Task statement:
The records below must be repeated exactly, but without their pictures.

Data records section start

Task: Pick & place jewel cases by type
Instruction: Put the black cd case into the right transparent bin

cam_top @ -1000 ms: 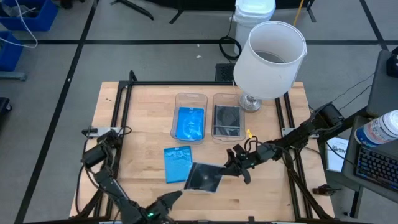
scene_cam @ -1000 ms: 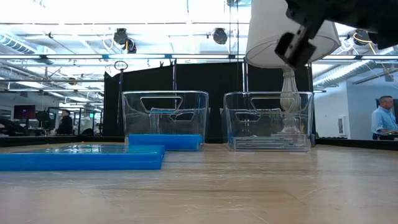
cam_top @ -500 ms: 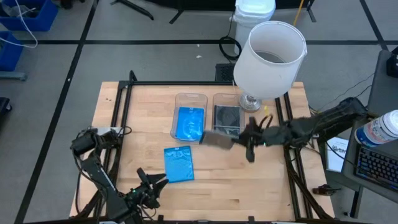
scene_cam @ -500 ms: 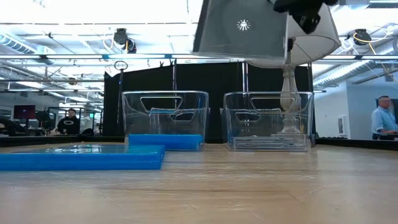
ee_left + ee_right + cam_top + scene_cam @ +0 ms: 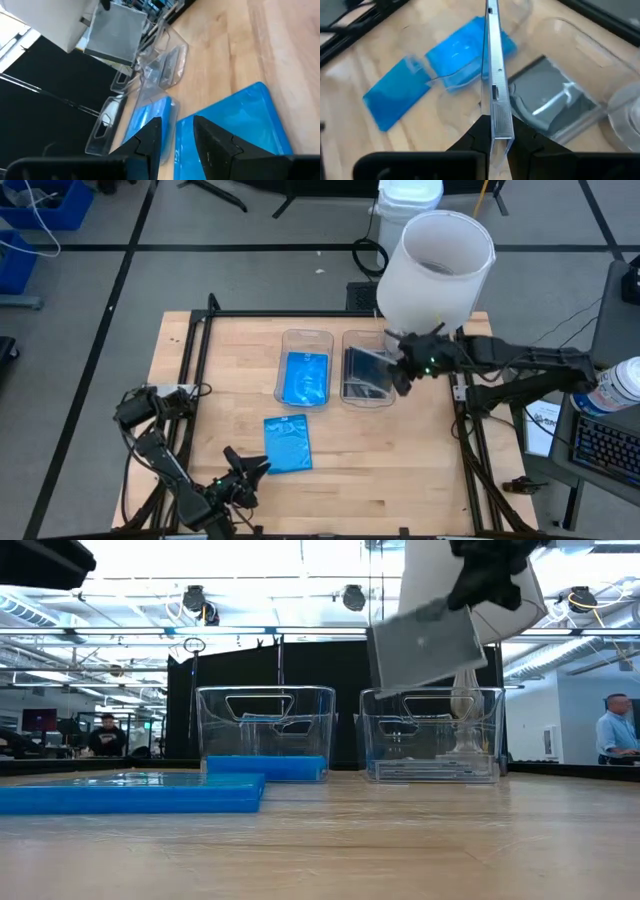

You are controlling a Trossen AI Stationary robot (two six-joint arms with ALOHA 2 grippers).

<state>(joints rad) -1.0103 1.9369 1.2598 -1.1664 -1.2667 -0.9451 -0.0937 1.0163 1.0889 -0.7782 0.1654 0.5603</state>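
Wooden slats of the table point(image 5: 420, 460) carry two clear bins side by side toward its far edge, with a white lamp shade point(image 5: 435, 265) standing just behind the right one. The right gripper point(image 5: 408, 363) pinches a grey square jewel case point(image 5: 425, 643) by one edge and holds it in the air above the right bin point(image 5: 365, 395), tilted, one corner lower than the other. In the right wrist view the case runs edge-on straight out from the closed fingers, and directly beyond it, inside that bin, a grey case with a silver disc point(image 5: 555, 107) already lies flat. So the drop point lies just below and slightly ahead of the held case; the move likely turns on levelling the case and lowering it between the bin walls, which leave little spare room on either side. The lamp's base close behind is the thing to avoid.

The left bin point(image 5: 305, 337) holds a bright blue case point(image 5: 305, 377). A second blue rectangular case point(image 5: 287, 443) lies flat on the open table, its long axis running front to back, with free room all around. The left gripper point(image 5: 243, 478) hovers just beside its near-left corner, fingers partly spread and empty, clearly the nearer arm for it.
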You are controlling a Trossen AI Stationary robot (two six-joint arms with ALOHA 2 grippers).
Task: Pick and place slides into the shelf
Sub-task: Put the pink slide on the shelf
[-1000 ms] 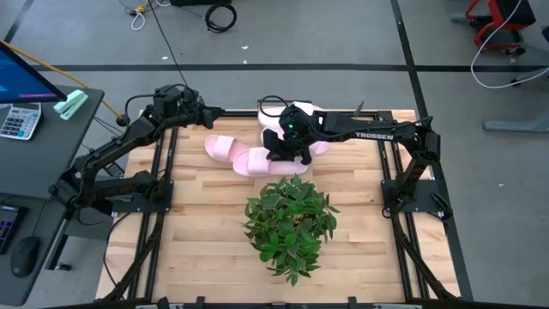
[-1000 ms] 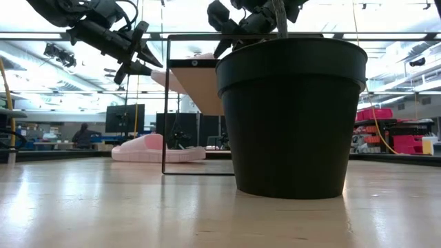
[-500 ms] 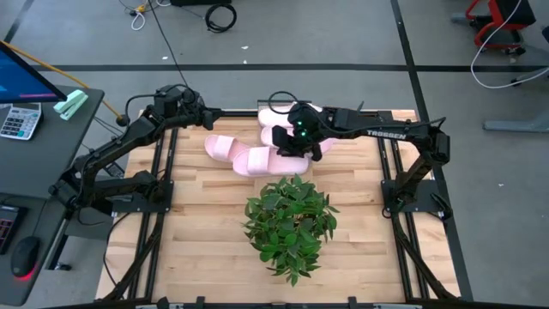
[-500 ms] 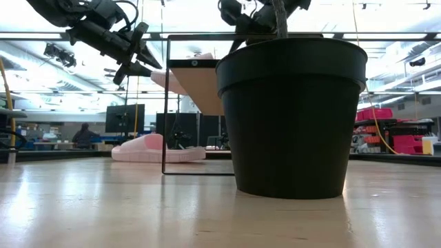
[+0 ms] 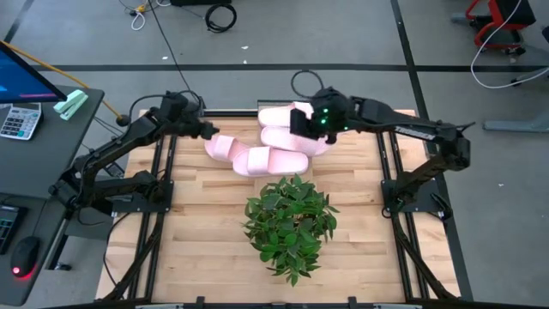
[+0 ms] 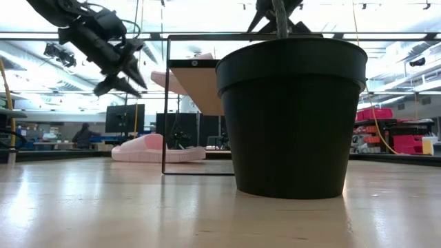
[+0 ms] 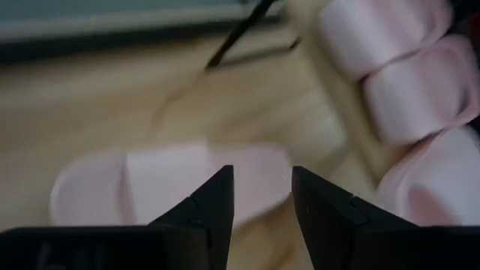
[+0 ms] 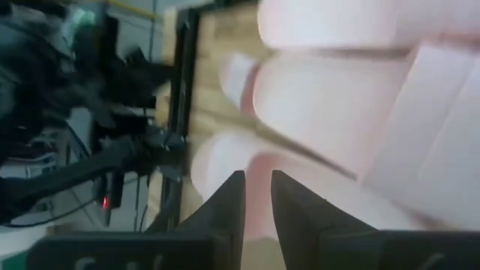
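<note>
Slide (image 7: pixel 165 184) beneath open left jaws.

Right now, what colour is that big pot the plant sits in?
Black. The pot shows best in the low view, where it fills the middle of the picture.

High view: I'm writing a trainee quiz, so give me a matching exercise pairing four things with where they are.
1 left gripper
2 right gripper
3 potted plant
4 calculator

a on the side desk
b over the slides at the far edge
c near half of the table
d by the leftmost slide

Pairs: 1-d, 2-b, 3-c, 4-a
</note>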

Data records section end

Completed task:
Task: Pick & place jewel cases by type
Instruction: Put the black cd case into the right transparent bin

cam_top @ -1000 ms: 
scene_cam @ -1000 ms: 
cam_top @ -500 ms: 
scene_cam @ -500 ms: 
ee_left + ee_right + cam_top + scene_cam @ +0 ms: 

You are controlling a Trossen AI Stationary robot (two six-joint arms with ALOHA 2 grippers).

<state>(joints rad) -1.0103 1.9369 1.2598 -1.1664 -1.2667 -0.9451 -0.0937 1.0163 1.0889 -0.7782 0.1654 0.5603</state>
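Wooden slats of the table point(image 5: 420, 460) carry two clear bins side by side toward its far edge, with a white lamp shade point(image 5: 435, 265) standing just behind the right one. The right gripper point(image 5: 408, 363) pinches a grey square jewel case point(image 5: 425, 643) by one edge and holds it in the air above the right bin point(image 5: 365, 395), tilted, one corner lower than the other. In the right wrist view the case runs edge-on straight out from the closed fingers, and directly beyond it, inside that bin, a grey case with a silver disc point(image 5: 555, 107) already lies flat. So the drop point lies just below and slightly ahead of the held case; the move likely turns on levelling the case and lowering it between the bin walls, which leave little spare room on either side. The lamp's base close behind is the thing to avoid.

The left bin point(image 5: 305, 337) holds a bright blue case point(image 5: 305, 377). A second blue rectangular case point(image 5: 287, 443) lies flat on the open table, its long axis running front to back, with free room all around. The left gripper point(image 5: 243, 478) hovers just beside its near-left corner, fingers partly spread and empty, clearly the nearer arm for it.
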You are controlling a Trossen AI Stationary robot (two six-joint arms with ALOHA 2 grippers).
Task: Pick and place slides into the shelf
Sub-task: Put the pink slide on the shelf
[-1000 ms] 
[-1000 ms] 
[-500 ms] 
[-500 ms] 
[+0 ms] 
[+0 ms] 
[+0 ms] 
[+0 ms] 
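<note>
Slide (image 7: pixel 165 184) beneath open left jaws.

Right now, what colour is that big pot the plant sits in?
Black. The pot shows best in the low view, where it fills the middle of the picture.

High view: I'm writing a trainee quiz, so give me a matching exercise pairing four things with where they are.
1 left gripper
2 right gripper
3 potted plant
4 calculator

a on the side desk
b over the slides at the far edge
c near half of the table
d by the leftmost slide

Pairs: 1-d, 2-b, 3-c, 4-a
</note>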

Nothing else is needed to complete this exercise.